### PROBLEM STATEMENT
Nothing but a number should be given: how many lines in the listing contain the word "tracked".

········

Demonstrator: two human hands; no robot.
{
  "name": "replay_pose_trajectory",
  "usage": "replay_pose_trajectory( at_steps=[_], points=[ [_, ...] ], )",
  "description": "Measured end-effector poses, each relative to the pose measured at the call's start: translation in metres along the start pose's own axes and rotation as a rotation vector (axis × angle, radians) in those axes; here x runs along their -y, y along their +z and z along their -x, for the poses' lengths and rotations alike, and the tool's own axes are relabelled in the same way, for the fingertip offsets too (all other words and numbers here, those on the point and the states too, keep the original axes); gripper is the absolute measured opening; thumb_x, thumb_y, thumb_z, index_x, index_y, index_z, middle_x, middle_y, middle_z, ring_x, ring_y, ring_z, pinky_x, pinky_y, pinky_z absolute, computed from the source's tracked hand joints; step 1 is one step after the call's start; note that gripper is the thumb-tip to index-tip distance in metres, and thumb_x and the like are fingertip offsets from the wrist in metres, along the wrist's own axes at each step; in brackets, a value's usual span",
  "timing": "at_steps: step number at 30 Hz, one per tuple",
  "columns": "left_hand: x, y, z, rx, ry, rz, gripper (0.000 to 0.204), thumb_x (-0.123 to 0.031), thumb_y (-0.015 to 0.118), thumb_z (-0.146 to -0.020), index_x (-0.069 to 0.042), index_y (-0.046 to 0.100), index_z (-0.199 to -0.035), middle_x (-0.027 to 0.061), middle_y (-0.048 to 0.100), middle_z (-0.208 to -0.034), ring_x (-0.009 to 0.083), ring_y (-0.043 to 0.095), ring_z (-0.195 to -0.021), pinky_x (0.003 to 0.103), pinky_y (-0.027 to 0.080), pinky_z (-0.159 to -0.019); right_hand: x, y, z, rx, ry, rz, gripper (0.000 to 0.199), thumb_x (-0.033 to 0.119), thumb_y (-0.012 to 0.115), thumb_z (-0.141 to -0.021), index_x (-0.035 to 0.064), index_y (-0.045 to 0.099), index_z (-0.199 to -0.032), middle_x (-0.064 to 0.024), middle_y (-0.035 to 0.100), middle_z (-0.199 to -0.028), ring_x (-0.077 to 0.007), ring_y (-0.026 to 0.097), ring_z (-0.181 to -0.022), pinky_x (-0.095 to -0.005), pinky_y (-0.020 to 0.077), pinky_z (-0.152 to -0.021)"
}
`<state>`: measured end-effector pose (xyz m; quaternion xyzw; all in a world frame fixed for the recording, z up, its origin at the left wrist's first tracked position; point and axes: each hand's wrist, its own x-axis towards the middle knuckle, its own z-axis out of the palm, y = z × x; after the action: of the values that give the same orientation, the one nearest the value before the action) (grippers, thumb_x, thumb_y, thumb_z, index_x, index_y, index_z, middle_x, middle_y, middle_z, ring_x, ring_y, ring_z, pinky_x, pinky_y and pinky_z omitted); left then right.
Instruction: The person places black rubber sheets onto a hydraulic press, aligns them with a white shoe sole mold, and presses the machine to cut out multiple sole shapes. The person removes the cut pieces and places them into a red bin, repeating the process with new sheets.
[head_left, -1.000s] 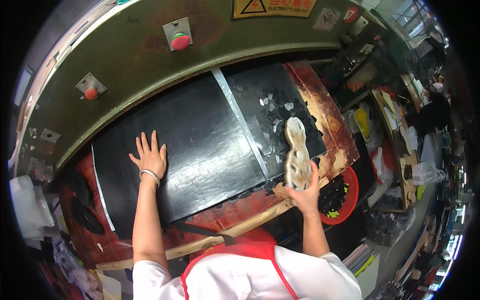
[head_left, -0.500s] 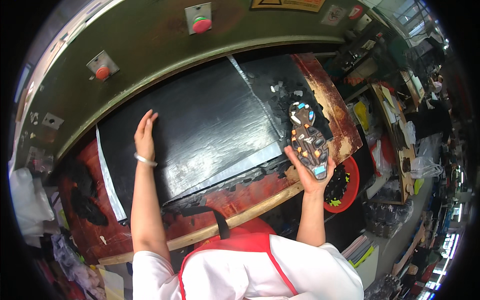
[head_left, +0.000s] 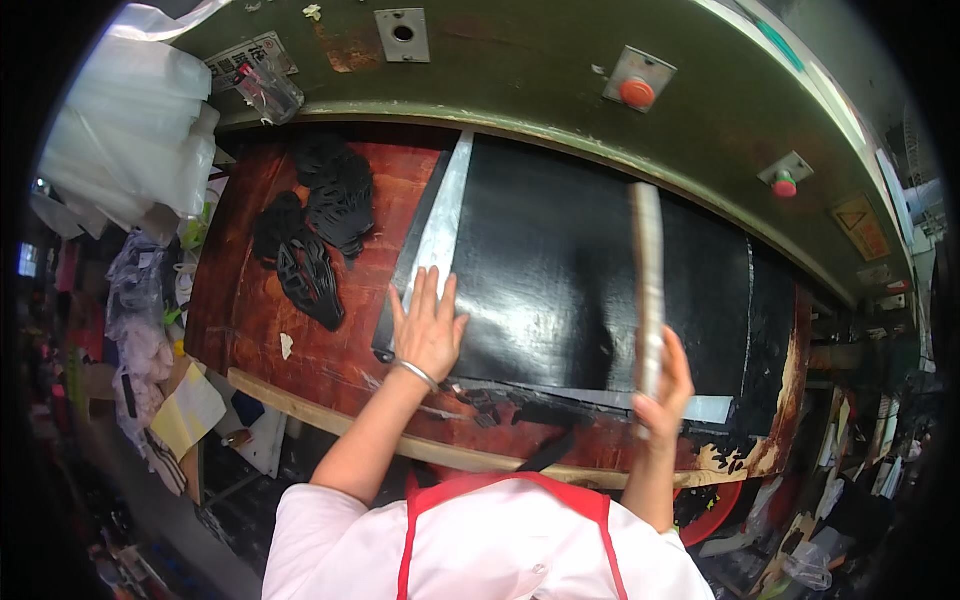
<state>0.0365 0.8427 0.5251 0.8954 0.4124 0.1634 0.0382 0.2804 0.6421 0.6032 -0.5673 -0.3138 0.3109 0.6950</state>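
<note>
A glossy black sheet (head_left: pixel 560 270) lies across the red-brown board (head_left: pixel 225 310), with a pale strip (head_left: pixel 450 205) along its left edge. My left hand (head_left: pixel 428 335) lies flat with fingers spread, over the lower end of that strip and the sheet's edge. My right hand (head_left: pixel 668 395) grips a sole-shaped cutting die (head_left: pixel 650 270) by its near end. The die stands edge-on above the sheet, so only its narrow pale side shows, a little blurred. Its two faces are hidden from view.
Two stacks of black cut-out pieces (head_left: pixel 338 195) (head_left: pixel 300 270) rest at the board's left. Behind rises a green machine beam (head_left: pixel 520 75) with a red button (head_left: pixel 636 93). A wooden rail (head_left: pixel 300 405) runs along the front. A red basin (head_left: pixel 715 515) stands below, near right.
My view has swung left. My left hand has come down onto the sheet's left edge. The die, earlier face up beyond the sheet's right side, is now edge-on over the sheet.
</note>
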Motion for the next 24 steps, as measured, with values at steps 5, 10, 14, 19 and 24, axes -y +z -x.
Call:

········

### EXERCISE RESULT
2